# Well I Jumped ship



## myst3ry (Mar 5, 2011)

Bought a new outlander 1000 xt last weekend .. 
what a beast ... heres a pic from todays ride ..


----------



## Mudforce (Dec 11, 2009)

Trader!!!! LOL Does look nice though!


----------



## myst3ry (Mar 5, 2011)

thanks bud , its alot of fun ... posted pics from todays ride on ts ..


----------



## NMKawierider (Apr 11, 2009)

Congrats man....and you got the color I want..._Pure Magnesium Metallic_...lol.


----------



## Polaris425 (Dec 16, 2004)

Nice!


----------



## redneckrancher420 (Jul 5, 2011)

Dang, seems everybody is getting can-ams. I know if i ever get one itl be a 1k gade


----------



## vogie (Jun 16, 2010)

BOOOOOOOOOOOOOOOOOOOOOOOOOOO our threesome has been reduced to solo  Both my Brute brothers switched to Can Ams, one went 800r and Myst3ry went 1000. Oh well can't say I blame them, the power is just rediculous I may have to sell my Brute once she is all back together lol.


----------



## filthyredneck (Feb 10, 2010)

^ bwahaha.....I'm guilty as well. 
Thats a very nice bike though, that wouldve been my next choice if I hadn't of got a gade

-Killing Time Using Tapatalk-


----------



## Crawfishie!! (Dec 9, 2009)

Not bashing a brute, but I LOVED my renegade when I had it. After riding several months on it I wondered why I ever bought anything else. Welcome to the Dark side. That's a very nice bike man. 

Mud slingin' and COLD beer drinkin'


----------



## hp488 (Sep 23, 2009)

Nice looking ride congrats


----------



## myst3ry (Mar 5, 2011)

not bashing brute either i loved the ole girl , but this thing is in a different category altogether in my opinion ...


----------



## cmills (Oct 12, 2009)

Too funny. l love my 07 BF750. Done alot of upgrades and have beat the hell out of her with minimal issues....but l sure do like that Outty 800 xmr. l have almost 4k of upgrades on the BF. If l bought a 2012 BF l would easily be over 13k with what upgrades l need. The outty almost has everything l need. Dealer up the road has one for under 13k with the farm exemption...thats if l dont wake up on fire cuz my wife is watching with that crazy eye right now.


----------



## Shrek (Oct 4, 2011)

^^^^ that's funny^^^ 

Anyways Welcome to the Darkside!

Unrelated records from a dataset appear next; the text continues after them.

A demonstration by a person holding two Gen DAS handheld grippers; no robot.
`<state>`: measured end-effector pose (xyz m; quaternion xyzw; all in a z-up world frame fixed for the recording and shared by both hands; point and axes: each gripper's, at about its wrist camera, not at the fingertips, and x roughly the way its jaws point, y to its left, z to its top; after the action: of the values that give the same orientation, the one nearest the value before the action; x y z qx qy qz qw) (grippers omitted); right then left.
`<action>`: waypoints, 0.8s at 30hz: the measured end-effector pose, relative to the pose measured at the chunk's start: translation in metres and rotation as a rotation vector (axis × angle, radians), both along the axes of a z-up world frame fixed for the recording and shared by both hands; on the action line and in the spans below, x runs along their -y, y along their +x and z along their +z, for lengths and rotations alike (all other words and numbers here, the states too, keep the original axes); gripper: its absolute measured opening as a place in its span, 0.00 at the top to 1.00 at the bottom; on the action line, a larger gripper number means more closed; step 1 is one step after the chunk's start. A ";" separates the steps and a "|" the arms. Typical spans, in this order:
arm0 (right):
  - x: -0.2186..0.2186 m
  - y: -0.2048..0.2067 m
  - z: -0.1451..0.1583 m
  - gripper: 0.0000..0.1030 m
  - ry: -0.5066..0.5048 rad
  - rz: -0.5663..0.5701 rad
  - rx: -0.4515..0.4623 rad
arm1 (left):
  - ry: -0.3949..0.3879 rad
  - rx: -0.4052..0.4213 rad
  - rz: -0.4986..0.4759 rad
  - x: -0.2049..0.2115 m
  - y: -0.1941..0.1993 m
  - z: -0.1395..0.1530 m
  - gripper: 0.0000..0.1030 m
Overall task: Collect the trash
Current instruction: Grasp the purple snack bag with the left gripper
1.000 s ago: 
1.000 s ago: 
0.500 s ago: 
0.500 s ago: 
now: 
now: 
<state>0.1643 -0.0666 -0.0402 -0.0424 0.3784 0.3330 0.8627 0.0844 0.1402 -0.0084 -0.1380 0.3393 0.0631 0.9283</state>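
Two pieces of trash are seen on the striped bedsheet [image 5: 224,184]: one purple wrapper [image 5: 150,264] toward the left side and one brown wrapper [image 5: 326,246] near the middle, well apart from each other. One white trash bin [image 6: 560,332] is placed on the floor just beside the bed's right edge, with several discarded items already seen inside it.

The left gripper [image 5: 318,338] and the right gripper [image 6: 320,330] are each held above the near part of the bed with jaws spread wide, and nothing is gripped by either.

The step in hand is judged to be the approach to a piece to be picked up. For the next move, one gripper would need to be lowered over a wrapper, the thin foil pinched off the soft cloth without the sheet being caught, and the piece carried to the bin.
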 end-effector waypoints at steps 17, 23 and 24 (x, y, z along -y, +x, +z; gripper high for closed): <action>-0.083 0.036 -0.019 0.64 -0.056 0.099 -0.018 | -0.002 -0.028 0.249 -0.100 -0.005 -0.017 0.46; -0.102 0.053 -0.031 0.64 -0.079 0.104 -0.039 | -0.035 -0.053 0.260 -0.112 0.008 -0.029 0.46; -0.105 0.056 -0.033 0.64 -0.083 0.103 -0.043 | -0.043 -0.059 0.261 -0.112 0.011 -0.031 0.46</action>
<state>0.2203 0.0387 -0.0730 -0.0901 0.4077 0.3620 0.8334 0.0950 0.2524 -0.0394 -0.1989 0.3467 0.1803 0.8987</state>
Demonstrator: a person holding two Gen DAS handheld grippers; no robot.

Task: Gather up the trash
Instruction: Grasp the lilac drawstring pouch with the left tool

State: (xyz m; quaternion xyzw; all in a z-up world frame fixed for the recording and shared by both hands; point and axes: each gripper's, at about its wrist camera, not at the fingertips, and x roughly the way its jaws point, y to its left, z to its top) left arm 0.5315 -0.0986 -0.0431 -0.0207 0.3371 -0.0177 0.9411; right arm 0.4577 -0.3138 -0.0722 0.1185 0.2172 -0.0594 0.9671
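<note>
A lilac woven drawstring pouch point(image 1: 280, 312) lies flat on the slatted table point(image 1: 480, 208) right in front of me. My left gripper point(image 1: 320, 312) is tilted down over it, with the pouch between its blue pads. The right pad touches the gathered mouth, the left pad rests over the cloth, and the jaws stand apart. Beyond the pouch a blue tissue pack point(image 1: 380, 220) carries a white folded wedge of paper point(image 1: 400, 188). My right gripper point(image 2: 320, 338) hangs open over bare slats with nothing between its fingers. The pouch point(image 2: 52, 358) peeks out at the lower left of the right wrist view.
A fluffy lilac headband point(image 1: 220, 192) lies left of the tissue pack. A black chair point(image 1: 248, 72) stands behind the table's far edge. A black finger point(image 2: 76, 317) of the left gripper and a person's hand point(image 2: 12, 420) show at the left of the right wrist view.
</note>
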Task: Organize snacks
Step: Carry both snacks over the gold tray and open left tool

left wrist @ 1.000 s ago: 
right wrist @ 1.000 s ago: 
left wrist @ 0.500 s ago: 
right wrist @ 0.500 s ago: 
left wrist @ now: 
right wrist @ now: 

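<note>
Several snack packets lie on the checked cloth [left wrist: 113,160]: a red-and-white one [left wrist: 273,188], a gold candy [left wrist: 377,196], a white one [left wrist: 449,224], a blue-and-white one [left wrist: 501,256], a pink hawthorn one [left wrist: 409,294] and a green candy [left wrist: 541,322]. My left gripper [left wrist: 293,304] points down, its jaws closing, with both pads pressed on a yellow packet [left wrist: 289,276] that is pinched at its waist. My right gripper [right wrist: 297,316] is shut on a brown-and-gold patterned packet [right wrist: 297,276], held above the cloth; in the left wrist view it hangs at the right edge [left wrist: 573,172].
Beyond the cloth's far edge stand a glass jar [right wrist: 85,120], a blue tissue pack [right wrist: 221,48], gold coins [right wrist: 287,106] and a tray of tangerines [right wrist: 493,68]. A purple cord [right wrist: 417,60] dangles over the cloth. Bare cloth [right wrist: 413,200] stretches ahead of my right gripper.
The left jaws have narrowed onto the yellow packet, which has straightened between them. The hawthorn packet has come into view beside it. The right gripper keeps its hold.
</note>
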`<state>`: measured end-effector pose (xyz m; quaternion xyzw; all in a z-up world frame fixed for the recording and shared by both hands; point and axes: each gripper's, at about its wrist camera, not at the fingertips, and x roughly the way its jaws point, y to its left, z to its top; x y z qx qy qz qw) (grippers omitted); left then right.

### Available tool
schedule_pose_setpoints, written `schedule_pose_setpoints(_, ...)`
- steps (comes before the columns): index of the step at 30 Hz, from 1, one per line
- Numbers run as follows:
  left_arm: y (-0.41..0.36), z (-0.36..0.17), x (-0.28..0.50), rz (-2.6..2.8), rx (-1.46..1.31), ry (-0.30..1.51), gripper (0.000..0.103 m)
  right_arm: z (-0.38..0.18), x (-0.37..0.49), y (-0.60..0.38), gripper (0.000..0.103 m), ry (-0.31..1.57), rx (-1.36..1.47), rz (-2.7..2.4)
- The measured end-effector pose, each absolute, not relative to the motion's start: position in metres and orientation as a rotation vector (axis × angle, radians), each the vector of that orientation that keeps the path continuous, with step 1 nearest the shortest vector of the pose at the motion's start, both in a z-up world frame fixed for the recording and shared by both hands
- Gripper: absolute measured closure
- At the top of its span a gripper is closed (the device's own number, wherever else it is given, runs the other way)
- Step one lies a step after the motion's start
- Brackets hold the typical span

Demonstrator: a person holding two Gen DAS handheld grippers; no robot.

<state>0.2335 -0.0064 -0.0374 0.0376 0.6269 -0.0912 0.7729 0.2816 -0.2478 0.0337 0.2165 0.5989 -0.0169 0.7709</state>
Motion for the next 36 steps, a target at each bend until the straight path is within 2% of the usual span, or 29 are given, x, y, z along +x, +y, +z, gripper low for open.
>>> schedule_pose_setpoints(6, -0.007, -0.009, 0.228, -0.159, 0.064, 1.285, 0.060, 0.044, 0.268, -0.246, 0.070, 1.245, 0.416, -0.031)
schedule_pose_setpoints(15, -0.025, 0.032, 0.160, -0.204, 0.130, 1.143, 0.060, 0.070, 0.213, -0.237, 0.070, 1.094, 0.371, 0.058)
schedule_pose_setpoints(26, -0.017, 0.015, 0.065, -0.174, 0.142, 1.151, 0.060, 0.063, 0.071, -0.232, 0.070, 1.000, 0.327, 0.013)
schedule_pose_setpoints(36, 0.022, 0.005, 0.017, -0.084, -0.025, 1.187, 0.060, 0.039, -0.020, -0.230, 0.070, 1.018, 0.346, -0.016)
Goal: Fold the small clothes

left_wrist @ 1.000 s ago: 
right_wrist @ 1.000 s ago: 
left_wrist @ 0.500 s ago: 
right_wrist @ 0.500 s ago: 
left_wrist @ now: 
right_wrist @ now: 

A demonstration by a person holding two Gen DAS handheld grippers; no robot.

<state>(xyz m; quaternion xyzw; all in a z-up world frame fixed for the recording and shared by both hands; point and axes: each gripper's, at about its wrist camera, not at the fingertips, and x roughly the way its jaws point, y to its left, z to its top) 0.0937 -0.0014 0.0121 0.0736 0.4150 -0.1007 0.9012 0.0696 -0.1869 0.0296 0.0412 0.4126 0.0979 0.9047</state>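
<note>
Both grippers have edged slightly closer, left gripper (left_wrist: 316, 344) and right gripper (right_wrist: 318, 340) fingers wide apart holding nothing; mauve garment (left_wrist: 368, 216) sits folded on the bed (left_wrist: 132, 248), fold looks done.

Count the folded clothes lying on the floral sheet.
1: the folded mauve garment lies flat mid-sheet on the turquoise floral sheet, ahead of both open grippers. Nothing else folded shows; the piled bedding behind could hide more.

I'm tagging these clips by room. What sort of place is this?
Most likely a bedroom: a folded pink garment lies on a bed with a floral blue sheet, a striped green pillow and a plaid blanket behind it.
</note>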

I made the change a couple of months ago and then I bought my wife (QueenB) a XMR to end up with 2 Canned Hams! Lol.


----------



## JPs300 (Mar 23, 2011)

I'm dieing from that "wake up on fire" line - good sheeot.


----------



## speedman (Nov 3, 2010)

Little by little this forum is becoming all can am owners! Lol I know if I get a can am it will be a renegade 800 or 1000 xxc but I'll keep the brute unless I can trade brute for a outlander lol 


On the forums instead of working tapatalk for iPhone 4


----------



## Polaris425 (Dec 16, 2004)

hmmmmmmmmmmmmmmmm


----------



## JPs300 (Mar 23, 2011)

^ a friend just picked up his new camo Commander X.......just sayin'........


----------



## rillo750i (Oct 6, 2010)

I jumped from a 2008 brute 750 to my outty 800 about a year ago. Can't bash the brute it was [email protected]%, but the Can-am is just nasty. Congrats on your 1000 it looks sweet.












Sent from my iPhone4 using Tapatalk


----------



## walker (Apr 5, 2009)

congrats i love that grey metalic ...


----------



## DMAXBRUTE31 (Apr 4, 2012)

Nice looking bike, thinking about a Can Am myself.


----------



## Mr.renegade (Oct 15, 2011)

Welcome to the CANNED HAM family!!


----------